The Hypnotist’s Love Story has a cool premise for you: Girl dates boy and likes him. Boy likes girl, too. Yay, but there’s a catch: Boy has a stalker.
As a reader, you’re ready to side with the couple. Stalkers are bad news in real life. However, in author Liana Moriaty’s hands stalkers are awesome and hilarious and someone you want to high five. I pinky promise this isn’t an endorsement of stalking.
Ellen, the girl in our equation, is a hypnotist. She’s fantastic at what she does, reading people to help them figure out what they want. She also has a beautiful home by the shore that was bequeathed to her. Her life looks good from the outside, but she’s had her heart stomped on three times. So when her new beau, Patrick, starts acting funny she assumes he’s about to ditch her.
When Patrick finally tells her that his ex, Saskia, has stalked him for years, Ellen doesn’t react as he assumed she would. She’s fascinated. The relationship progresses in the express lane, and Saskia is right there with them at the movies, restaurants and Patrick’s house.

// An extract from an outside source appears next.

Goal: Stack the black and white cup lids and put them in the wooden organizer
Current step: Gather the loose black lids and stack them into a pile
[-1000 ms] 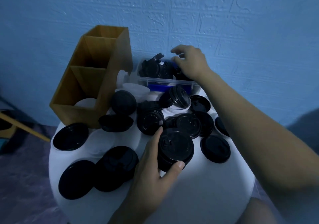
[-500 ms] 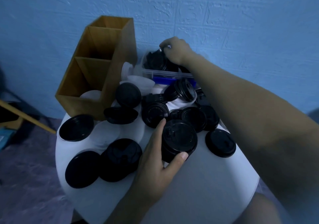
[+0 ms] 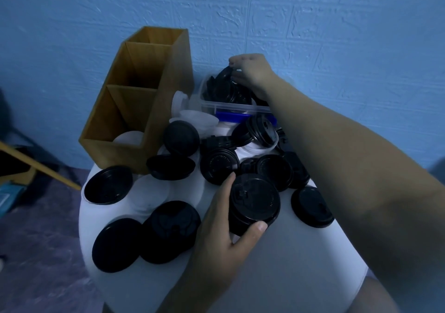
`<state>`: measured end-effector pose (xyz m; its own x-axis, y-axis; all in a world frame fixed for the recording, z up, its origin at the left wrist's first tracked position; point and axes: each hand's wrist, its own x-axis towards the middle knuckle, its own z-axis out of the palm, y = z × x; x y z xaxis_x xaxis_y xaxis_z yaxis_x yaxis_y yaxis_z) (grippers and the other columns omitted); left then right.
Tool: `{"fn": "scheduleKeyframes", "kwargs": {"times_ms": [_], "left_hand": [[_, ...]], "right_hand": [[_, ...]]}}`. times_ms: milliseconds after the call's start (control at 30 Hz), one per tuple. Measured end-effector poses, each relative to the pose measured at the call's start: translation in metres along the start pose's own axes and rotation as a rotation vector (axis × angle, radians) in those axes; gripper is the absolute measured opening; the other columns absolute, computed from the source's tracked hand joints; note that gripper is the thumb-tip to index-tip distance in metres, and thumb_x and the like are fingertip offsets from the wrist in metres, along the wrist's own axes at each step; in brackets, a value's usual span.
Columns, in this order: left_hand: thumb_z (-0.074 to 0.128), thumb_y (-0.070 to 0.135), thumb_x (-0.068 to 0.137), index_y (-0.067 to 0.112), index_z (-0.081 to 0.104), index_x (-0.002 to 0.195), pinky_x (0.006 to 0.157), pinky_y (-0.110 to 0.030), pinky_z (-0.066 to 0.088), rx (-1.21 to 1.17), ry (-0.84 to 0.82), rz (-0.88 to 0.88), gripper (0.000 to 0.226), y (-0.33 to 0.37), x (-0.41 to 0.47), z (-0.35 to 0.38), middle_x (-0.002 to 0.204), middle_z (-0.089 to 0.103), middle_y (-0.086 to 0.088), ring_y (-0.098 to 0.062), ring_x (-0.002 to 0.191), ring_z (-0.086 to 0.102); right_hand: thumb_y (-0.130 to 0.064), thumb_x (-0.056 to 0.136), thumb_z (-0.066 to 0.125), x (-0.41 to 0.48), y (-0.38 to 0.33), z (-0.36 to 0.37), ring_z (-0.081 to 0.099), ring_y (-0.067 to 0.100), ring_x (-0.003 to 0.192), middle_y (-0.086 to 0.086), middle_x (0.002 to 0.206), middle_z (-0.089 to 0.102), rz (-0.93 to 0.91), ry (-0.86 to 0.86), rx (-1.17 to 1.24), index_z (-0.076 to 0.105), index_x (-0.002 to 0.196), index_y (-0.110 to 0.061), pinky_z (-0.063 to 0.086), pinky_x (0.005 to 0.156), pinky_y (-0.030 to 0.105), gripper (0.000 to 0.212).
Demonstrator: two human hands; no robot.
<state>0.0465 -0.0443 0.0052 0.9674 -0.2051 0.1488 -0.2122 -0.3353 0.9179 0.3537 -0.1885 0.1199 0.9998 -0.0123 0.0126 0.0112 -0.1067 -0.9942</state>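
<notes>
Blue textured wall [image 3: 337,23] behind, round white table [image 3: 277,276] crowded with lids. Head view, the only one: left hand [image 3: 221,235] is clamped on the black stack [image 3: 254,199] near mid-table, thumb on the near rim and fingers curled round the far left side. My read is that it's bracing the stack so it doesn't slide while more lids go on. Right hand [image 3: 252,74] reaches across to the clear tub [image 3: 236,104] at the back by the wall, fingertips pinched together on the rim of a black lid [image 3: 222,75] tilted up out of the jumble. An edge grip is likely the only way in, since the lids there lie tangled. Organizer [image 3: 154,110] stands back left, stepped compartments open at the top. The front one holds a white lid [image 3: 128,136]; the bottoms of the other two are too dark to tell. More white lids [image 3: 199,117] sit between organizer and tub, and loose black lids [image 3: 108,185] are scattered front and left. Looks early in the task, with most lids unstacked.
</notes>
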Motion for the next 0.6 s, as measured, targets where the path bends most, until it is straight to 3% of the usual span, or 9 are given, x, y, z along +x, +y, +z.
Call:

Moriarty tells this story through both Ellen’s and Saskia’s perspective so it’s like standing on both sides of the mirror at once. Like many stalkers (I’ve seen the show Stalked, Someone’s Watching so I’m an expert) Saskia is a professional who leads an otherwise normal, if lonely life. Saskia’s reason for stalking Patrick is disturbingly rational. They were living together for a long time. She adored and was practically raising his young son and her mother had just died when he abruptly tells her it’s over.
Saskia needs to feel as if she’s a part of their lives or believes that it will be as if she never existed. As sad as this sounds, her view of how others see her is not without humor:
There she goes, a twisted old witch, hobbling after her old pain-free life with outstretched clawed hands, trying to snatch it back.
Both women find one another interestingly peculiar. Though Ellen doesn’t actually see Saskia trailing them, Saskia makes sit obvious that they’re never really alone and these are some of the funnest parts. From a craft POV, Moriarty is a master at escalation. She also uses parallel story lines to examine relationships and flaws from all sorts of unflattering angles.
It’s easy to love both Ellen and Saskia, not so easy to see how either would fall for Patrick because he’s a bit of a lump. The scenes that go into Ellen’s various methods of hypnosis are intriguing and add another layer of insight to the whole story.
This is pure joy to read, but be warned that Moriarty writes emotion really well. When Ellen or Saski are happy, angry, frustrated, sad or unstable, so are you. I’m not a violent gal, but I really wanted to wring this fictional man’s neck.
I don’t recall if Saskia or Ellen notes that it’s actually surprising more people don’t stalk their exes, considering how traumatic breakups are. Finally, the story begs the question: Is love foolish when it’s not reciprocated?